Todas las figuras del bajorrelieve miran lo que tienen ante los ojos y se retuercen las manos. Sus manos son parvadas de aves de corral. Son impotentes. Se retuercen porque no pueden intervenir. Son un bajorrelieve, no son tridimensionales y por lo tanto no pueden ingresar o intervenir en el mundo real sólido. Representan el silencio. Esta obra tiene un poder que no veo en ninguna otra. Se adueña de la tierra donde se levanta. Vuelve sagrado el campo de exterminio situado entre los espectadores horrorizados y las víctimas agonizantes. Transformó el piso de un estacionamiento en algo barrido por la tierra. Esta obra profetizó la Franja de Gaza.

La tumba de Mahmoud Darwish en la colina de Al Rabweh ha sido cercada por orden de la Autoridad Palestina y una pirámide de cristal se levanta sobre ella. Ya no es posible sentarse en cuclillas junto a él. Pero sus palabras son audibles y podemos repetirlas y seguir repitiéndolas.

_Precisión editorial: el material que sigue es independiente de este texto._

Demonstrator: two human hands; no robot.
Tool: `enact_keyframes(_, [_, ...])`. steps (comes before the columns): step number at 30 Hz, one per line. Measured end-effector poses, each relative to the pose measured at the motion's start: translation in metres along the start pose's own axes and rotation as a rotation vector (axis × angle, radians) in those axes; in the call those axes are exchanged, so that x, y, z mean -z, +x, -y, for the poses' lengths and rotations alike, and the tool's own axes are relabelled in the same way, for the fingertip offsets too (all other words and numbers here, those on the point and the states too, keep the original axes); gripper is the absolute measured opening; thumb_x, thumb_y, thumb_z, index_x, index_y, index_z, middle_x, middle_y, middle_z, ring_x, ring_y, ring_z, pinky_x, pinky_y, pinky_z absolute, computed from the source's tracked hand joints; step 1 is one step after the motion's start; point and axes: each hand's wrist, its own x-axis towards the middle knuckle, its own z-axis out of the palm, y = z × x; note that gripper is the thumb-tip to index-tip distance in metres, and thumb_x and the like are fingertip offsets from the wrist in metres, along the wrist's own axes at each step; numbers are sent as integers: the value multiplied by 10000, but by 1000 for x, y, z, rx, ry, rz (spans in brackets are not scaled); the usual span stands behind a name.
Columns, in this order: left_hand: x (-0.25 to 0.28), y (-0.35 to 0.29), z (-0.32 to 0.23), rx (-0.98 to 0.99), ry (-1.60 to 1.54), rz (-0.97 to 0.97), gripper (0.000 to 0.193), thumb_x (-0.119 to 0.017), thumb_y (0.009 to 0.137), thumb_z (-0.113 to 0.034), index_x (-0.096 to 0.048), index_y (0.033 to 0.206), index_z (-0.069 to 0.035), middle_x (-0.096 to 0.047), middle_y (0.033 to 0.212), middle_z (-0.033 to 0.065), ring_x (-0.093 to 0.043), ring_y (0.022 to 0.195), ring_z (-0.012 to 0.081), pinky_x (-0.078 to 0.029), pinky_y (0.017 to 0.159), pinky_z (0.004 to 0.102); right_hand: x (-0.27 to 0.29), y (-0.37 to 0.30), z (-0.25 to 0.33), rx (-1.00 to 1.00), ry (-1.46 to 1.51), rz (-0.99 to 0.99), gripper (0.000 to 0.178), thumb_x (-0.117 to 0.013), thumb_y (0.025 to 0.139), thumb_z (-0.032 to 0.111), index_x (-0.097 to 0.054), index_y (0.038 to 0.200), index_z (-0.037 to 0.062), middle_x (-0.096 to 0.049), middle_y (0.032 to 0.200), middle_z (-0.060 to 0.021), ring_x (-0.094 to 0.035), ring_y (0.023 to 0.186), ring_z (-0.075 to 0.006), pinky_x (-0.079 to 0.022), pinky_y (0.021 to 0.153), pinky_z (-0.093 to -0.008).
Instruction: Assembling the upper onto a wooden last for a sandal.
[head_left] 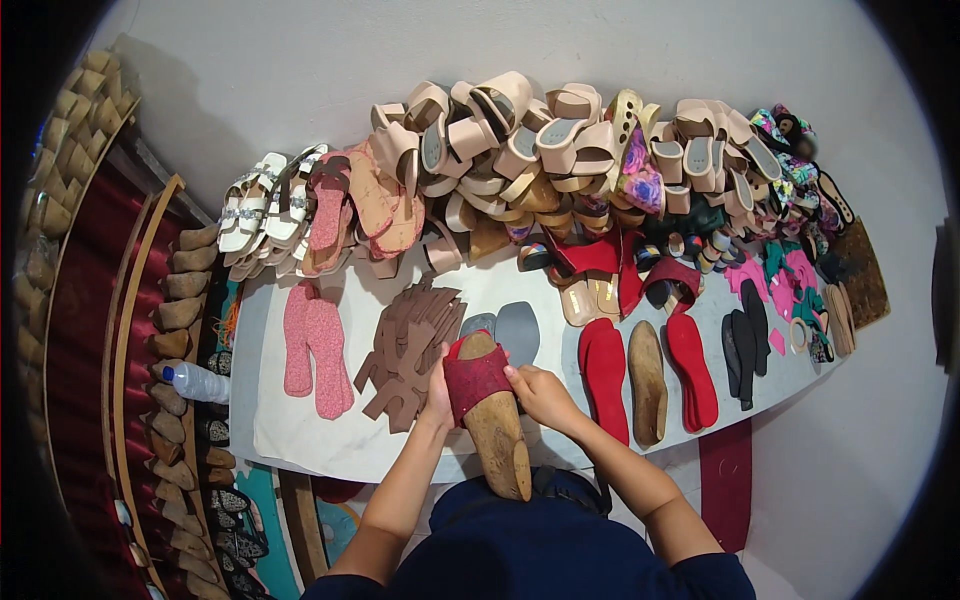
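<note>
Between my hands is a wooden shoe last (498, 450), its heel end pointing toward my body. A dark red patterned upper (477, 384) wraps across its front part, and some bright red shows near the toe. My left hand (438, 395) is closed on the left side of the upper and last. On the right side, my right hand (540, 396) grips the upper's edge, thumb on top; some fingers are hidden beneath. Just beyond lie grey insole shapes (516, 335) and a pile of brown cut strap pieces (407, 345).
Red soles (602, 380) flank another wooden last (648, 385) on the white-covered table (290, 440). Pink soles (318, 350) lie left, black pieces (741, 345) right. Heaped beige sandals (575, 135) line the wall. At far left, racks hold wooden lasts (182, 285) and a plastic bottle (198, 382).
</note>
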Motion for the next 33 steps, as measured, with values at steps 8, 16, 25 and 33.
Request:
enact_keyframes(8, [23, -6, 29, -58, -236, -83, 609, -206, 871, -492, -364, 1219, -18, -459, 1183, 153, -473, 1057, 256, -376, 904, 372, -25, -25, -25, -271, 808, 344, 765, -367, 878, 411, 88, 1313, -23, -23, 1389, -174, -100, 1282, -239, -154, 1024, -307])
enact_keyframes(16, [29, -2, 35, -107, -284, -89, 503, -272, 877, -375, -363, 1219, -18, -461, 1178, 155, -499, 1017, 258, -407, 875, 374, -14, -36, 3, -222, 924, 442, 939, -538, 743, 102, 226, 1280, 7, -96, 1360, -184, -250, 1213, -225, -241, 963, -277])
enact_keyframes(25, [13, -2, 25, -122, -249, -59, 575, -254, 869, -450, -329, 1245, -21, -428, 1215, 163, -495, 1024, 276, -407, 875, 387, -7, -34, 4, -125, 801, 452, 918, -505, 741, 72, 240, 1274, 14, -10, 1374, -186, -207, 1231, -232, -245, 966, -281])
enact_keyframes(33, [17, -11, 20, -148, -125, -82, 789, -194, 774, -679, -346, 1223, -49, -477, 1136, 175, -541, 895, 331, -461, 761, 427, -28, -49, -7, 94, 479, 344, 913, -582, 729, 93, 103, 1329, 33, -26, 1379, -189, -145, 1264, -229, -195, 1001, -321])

Tengo trabajo que hacer sobre la geografía de los volcanes
de la desolación a la ruina
de la época de Lot a la de Hiroshima
como si nunca hubiese vivido
con un ansia que aún no conozco
quizá el Ahora se ha alejado
y el ayer se ha acercado
así que tomo la mano del Ahora para caminar por el borde de la historia
y evitar el tiempo cíclico con su caos de cabras montaraces
¿Cómo puede salvarse mi mañana?
¿Por la velocidad del tiempo electrónico
o por la lentitud de mi caravana del desierto?
Tengo trabajo hasta mi muerte
como si no viera el mañana
y tengo trabajo para un hoy que no está aquí
así que escucho suavemente suavemente
el latido de hormiga de mi corazón.

Las citas pertenecen al poema Mural, de Darwish.

John Berger
Publicado en castellano en el suplemento de cultura Ñ, del diario Clarín de Buenos Aires, 11 de enero de 2009. Traducción del inglés de Elisa Carnelli


John Berger
El autor de esta nota, nacido en Londres en 1926, está considerado uno de los más grandes escritores ingleses de la actualidad. También dibujante y fotógrafo, es premio Booker y en la trilogía De sus fatigas aborda el cambio social que produjo el paso de la vida rural a la vida urbana durante el siglo pasado. Sus obras más conocidas son Hacia la boda, Lila y Flag y Una vez en Europa. Sus artículos y ensayos del libro Mirar son una referencia ineludible para los interesados en el arte. Con una escritura concisa y de aliento poético, en sus historias prevalece la observación moral y social y el interés por los desamparados.